Он устало махнул рукой и ушел за занавеску, а Кашинцев опять вернулся к прерванным мыслям. Эти мысли были похожи на те подвижные разноцветные полуслова, полуобразы, которые приходят к человеку утром, на границе между сном и пробуждением, и которые, пока не проснешься окончательно, кажутся такими тонкими, послушно-легкими и в то же время полными такой глубокой важности. Никогда еще Кашинцев не испытывал такого удовольствия мечтать, как теперь, когда, разнеженный теплом и сытостью, он сидел, опираясь спиной о стену и вытянув вперед ноги. Большое значение имела в этом удовольствии какая-то неопределенная точка на рисунке пестрой занавески. Нужно было непременно отыскать ее глазами, остановиться на ней, и тогда мысли начинали сами собою течь ровно, свободно и ярко, не задерживаясь в голове, не оставляя следа и принося с собою какую-то тихую, щекочущую радость. И тогда все исчезало в голубоватом, колеблющемся тумане: и оббитые стены заезжей комнаты, и покосившиеся столы, и грязный прилавок.

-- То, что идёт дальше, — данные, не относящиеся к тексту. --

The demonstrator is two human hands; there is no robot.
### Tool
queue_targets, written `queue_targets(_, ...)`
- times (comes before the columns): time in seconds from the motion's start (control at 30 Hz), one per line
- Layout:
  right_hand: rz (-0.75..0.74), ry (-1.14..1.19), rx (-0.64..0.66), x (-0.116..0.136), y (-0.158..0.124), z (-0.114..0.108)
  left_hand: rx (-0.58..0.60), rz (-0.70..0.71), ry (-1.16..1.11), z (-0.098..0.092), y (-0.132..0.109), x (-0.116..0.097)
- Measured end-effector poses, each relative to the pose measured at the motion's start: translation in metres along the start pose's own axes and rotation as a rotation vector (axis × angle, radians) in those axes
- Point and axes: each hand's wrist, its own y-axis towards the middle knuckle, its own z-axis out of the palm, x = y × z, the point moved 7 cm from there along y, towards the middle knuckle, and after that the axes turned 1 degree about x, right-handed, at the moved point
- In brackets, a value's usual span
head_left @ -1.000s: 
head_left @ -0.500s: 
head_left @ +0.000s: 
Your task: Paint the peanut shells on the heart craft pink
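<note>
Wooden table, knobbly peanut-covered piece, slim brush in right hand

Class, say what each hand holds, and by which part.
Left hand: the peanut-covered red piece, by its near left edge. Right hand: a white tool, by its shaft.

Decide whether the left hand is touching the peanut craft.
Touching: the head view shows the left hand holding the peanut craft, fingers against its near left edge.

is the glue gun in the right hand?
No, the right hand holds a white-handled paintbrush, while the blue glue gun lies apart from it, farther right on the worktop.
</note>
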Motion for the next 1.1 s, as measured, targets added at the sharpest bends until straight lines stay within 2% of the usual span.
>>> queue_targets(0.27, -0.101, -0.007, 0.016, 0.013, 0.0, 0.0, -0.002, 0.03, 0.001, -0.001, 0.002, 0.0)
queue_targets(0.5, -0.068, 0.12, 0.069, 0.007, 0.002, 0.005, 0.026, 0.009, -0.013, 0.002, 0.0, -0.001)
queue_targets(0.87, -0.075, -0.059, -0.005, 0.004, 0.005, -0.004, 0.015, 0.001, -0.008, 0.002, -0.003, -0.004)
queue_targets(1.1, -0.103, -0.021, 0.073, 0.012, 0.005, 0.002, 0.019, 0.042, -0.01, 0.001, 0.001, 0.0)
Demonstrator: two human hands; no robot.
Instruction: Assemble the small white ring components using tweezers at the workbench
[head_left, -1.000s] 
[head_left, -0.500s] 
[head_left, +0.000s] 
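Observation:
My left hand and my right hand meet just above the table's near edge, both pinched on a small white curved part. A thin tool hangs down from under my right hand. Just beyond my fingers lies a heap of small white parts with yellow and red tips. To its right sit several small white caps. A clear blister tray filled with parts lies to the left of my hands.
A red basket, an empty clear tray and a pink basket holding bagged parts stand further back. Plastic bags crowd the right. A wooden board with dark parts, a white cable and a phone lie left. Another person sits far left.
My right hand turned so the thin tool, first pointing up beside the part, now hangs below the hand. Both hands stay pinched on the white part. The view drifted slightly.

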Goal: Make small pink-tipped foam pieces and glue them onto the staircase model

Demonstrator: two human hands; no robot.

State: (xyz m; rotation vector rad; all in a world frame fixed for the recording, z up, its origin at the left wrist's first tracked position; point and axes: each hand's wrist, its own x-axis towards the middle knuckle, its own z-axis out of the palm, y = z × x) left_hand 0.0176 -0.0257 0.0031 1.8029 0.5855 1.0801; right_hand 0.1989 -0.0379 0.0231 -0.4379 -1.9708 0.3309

Оставалось только одно прекрасное лицо, которое Кашинцев видел и которое чувствовал, несмотря на то, что глядел не на него, а на ту же неопределенную, неизвестную ему самому точку.
"Удивительный, непостижимый еврейский народ! – думал Кашинцев.– Что ему суждено испытать дальше? Сквозь десятки столетий прошел он, ни с кем не смешиваясь, брезгливо обособляясь от всех наций, тая в своем сердце вековую скорбь и вековой пламень. Пестрая, огромная жизнь Рима, Греции и Египта давным-давно сделалась достоянием музейных коллекций, стала историческим бредом, далекой сказкой, а этот таинственный народ, бывший уже патриархом во дни их младенчества, не только существует, но сохранил повсюду свой крепкий, горячий южный тип, сохранил свою веру, полную великих надежд и мелочных обрядов, сохранил священный язык своих вдохновенных божественных книг, сохранил свою мистическую азбуку, от самого начертания которой веет тысячелетней древностью! Что он перенес в дни своей юности? С кем торговал и заключал союзы, с кем воевал? Нигде не осталось следа от его загадочных врагов, от всех этих филистимлян, амаликитян, моавитян и других полумифических народов, а он, гибкий и бессмертный, все еще живет, точно выполняя чье-то сверхъестественное предопределение. Его история вся проникнута трагическим ужасом и вся залита собственной кровью: столетние пленения, насилие, ненависть, рабство, пытки, костры из человеческого мяса, изгнание, бесправие… Как мог он оставаться в живых? Или в самом деле у судьбы народов есть свои, непонятные нам, таинственные цели?.. Почем знать: может быть, какой-нибудь высшей силе было угодно, чтобы евреи, потеряв свою родину, играли роль вечной закваски в огромном мировом брожении?
Вот стоит эта женщина, на лице которой отражается божественная красота, внушающая священный восторг. Сколько тысячелетий ее народ должен был ни с кем не смешиваться, чтобы сохранить эти изумительные библейские черты. С тем же гладким платком на голове, с теми же глубокими глазами и скорбной складкой около губ рисуют матерь Иисуса Христа. Той же самой безукоризненной чистой прелестью сияли и мрачная Юдифь, и кроткая Руфь, и нежная Лия, и прекрасная Рахиль, и Агарь, и Сарра. Глядя на нее, веришь, чувствуешь и точно видишь, как этот народ идет в своей умопомрачительной генеалогии к Моисею, подымается к Аврааму и выше, еще выше – прямо до великого, грозного, мстительного библейского бога!